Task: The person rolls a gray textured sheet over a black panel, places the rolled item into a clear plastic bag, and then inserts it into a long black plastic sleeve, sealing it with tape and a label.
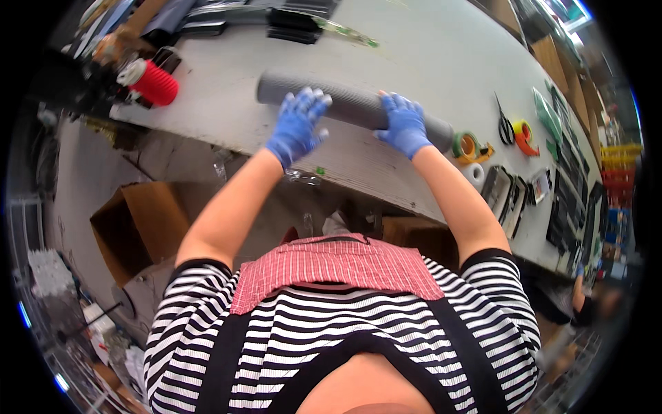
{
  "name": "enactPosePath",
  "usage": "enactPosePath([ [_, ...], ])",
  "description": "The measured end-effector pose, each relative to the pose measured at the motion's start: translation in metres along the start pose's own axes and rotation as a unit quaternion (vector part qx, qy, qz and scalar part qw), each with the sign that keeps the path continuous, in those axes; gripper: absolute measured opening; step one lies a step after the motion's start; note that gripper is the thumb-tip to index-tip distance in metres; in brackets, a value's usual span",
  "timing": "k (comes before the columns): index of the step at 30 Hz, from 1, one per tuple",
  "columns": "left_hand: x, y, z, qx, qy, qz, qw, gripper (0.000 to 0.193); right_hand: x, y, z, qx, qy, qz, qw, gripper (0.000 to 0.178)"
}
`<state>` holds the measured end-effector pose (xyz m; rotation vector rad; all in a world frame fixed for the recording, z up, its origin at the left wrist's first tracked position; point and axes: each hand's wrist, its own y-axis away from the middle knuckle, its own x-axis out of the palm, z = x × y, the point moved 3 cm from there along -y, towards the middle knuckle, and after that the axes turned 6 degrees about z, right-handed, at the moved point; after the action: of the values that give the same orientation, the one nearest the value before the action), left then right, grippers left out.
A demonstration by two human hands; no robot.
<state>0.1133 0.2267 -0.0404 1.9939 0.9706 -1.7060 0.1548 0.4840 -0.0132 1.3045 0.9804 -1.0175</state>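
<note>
A long grey roll of ribbed sheet material (pixel 352 105) lies across the white table in front of me. My left hand (pixel 296 127), in a blue glove with pale fingertips, is at the roll's left part with its fingers spread. On the right part rests my right hand (pixel 405 125), gloved the same way, its fingers stretched out over the roll. Neither hand is wrapped round it. Close to the roll's right end stands a tape dispenser (pixel 469 146) with green and orange parts.
The worktable (pixel 441 48) has a red ribbed bottle (pixel 153 83) at its left edge. Dark flat pieces (pixel 293 26) lie at the back. Scissors (pixel 505 127), a yellow-and-red tape roll (pixel 525 138) and a white roll (pixel 474 176) are on the right. A cardboard box (pixel 141 228) sits below, left.
</note>
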Motion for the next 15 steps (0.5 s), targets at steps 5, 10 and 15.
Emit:
enactPosePath([
  [5,-0.006,0.162,0.003,-0.108,0.117,-0.023,0.987,0.065,0.024,0.007,0.003,0.028,0.061,-0.062,0.996,0.104],
  [10,-0.001,0.336,0.039,-0.282,0.100,0.006,0.954,0.064,0.031,0.007,0.015,0.032,0.087,-0.075,0.993,0.105],
  [15,0.016,0.444,0.045,-0.401,0.116,-0.003,0.909,0.064,0.023,0.014,0.035,0.056,0.099,-0.067,0.991,0.105],
])
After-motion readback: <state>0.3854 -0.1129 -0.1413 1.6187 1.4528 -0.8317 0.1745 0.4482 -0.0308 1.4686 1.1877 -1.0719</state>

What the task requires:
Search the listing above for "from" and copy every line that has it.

Exercise response:
  "timing": "k (comes before the columns): index of the step at 30 Hz, from 1, one per tuple",
`<state>` holds the measured end-effector pose (xyz m; rotation vector rad; all in a world frame fixed for the recording, z up, its origin at the left wrist's first tracked position; point and axes: each hand's wrist, its own y-axis away from the middle knuckle, its own x-axis out of the palm, z = x × y, the point moved 3 cm from there along -y, towards the middle knuckle, and after that the axes turned 6 degrees about z, right-handed, at the moved point; after the action: of the values that give the same orientation, the one nearest the value before the action), left then right, grippers left out.

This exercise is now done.